Extreme weather and restrictive export policies could create a food crisis that would threaten 200 million people worldwide, a study has shown. EurActiv Germany reports.
Wheat, rice and corn are staples of diets around the world, but many developing countries do not produce enough for their own needs. Countries that have to import in large quantities in order to feed their population put their food security at risk when they rely on just one or two major exporters, according to the Mercator Research Institute on Global Commons and Climate Change (MCC) in Berlin.
The MCC researchers reported on what the likely consequences on different regions would be if their imports were to be cut off suddenly, for example by heat waves or drought. The results showed that countries with high levels of poverty, especially those in West Africa, would be hugely affected.
The study‘s lead author, Christopher Bren d’Amour, cited Thailand as an example: “If Thailand, the biggest exporter of rice worldwide, were to halt its exports, 136 million people from Mauretania to Nigeria would be affected.” Just a 5% drop in the volume of rice on a developing country’s market could lead to a price jump of 17%. “This is significant, when someone has to survive on less than $2 a day,” the researcher added.

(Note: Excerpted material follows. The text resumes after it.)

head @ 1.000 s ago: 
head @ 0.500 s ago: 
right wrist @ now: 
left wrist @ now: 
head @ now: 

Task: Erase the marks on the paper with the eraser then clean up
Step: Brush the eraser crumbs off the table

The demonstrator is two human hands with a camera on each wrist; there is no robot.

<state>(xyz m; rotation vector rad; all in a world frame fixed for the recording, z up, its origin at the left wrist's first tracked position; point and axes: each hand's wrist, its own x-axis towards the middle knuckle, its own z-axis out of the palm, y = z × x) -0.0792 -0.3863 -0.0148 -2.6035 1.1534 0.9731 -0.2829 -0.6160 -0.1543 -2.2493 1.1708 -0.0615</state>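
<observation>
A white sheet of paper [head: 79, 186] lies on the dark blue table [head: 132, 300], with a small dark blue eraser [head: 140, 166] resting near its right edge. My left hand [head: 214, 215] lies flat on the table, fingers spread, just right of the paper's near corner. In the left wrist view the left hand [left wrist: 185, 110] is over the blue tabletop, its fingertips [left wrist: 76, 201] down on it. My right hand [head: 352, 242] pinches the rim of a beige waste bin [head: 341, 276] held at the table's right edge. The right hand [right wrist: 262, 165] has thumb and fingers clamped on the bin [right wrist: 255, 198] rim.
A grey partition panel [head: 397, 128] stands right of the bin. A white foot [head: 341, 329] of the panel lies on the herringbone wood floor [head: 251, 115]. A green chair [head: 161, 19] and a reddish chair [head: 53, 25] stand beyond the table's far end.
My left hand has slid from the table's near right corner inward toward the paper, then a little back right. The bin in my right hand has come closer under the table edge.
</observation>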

The investigation identified the dependence of countries on US corn exports as another risk. If the States was to halt production then 21 million people, particularly in Central America and the Caribbean, would be put at risk of hunger. Many North African and Middle Eastern countries are especially vulnerable to import-related cereal price increases.
Bren d’Amour does not rule this out as a possibility. Major exporting nations like Russia, Thailand and Vietnam favour restrictive export policies during crises, in order to boost their internal markets. At the same time, extreme weather events pose an immediate danger and have been proven to have a devastating impact.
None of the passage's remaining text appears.